Pendekatan Kekuasaan dan Pengaruh

Posted: 15 Juni 2011 in materi perkuliahan

Orang-orang yang berada pad pucuk pimpinan suatu organisasi seperti manajer, direktur, kepala dan sebagainya, memiliki kekuasaan power) dalam konteks mempengaruhi perilaku orang-orang yang secara struktural organisator berada di bawahnya. Sebagian pimpinan menggunakan kekuasaan dengan efektif, sehingga mampu menumbuhkan motivasi bawahan untuk bekerja dan melaksanakan tugas dengan lebih baik. Namun, sebagian pimpinan lainnya tidak mampu memakai kekuasaan dengan efektif, sehingga aktivitas untuk melaksanakan pekerjaan dan tugas tidak dapat dilakukan dengan baik. Oleh karena itu, sebaiknya kita bahas secara erperinci tentang jenins-jenis kekuasaan yang sering digunakan dalam suatu organisasi.
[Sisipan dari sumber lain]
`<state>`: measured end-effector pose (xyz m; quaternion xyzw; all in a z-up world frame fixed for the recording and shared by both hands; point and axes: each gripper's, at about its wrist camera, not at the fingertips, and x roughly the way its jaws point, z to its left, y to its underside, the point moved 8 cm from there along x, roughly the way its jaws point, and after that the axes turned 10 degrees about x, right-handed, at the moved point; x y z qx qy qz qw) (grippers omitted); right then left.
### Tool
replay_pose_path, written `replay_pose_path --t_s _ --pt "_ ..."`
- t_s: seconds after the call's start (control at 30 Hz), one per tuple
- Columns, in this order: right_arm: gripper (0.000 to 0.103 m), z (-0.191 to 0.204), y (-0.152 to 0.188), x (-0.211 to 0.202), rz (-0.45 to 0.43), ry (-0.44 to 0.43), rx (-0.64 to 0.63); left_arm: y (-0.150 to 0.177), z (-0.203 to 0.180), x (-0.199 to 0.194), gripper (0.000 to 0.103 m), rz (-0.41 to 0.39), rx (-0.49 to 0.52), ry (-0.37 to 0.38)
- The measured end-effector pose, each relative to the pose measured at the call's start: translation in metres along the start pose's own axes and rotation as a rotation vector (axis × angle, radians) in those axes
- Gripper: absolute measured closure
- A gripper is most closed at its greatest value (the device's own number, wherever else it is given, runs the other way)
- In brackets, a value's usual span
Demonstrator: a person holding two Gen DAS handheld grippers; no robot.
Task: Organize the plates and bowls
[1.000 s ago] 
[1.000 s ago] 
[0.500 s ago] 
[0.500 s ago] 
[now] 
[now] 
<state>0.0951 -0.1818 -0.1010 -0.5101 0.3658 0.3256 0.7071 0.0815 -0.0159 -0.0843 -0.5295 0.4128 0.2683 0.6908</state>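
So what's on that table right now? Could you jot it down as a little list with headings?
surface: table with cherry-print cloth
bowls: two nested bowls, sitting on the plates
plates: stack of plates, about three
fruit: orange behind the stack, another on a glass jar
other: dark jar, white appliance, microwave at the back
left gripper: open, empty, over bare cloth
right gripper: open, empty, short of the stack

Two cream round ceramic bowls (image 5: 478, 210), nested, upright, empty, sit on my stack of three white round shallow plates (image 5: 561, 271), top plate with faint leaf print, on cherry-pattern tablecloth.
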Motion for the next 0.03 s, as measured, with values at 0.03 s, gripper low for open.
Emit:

Dalam pengertiannya, kekuasaan adalah kualitas yang melekat dalam satu interaksi antara dua atau lebih individu (a quality inherent in an interaction between two or more individuals). Jika setiap individu mengadakan interaksi untuk mempengaruhi tindakan satu sama lain, maka yang muncul dalam interaksi tersebut adalah pertukaran kekuasaan.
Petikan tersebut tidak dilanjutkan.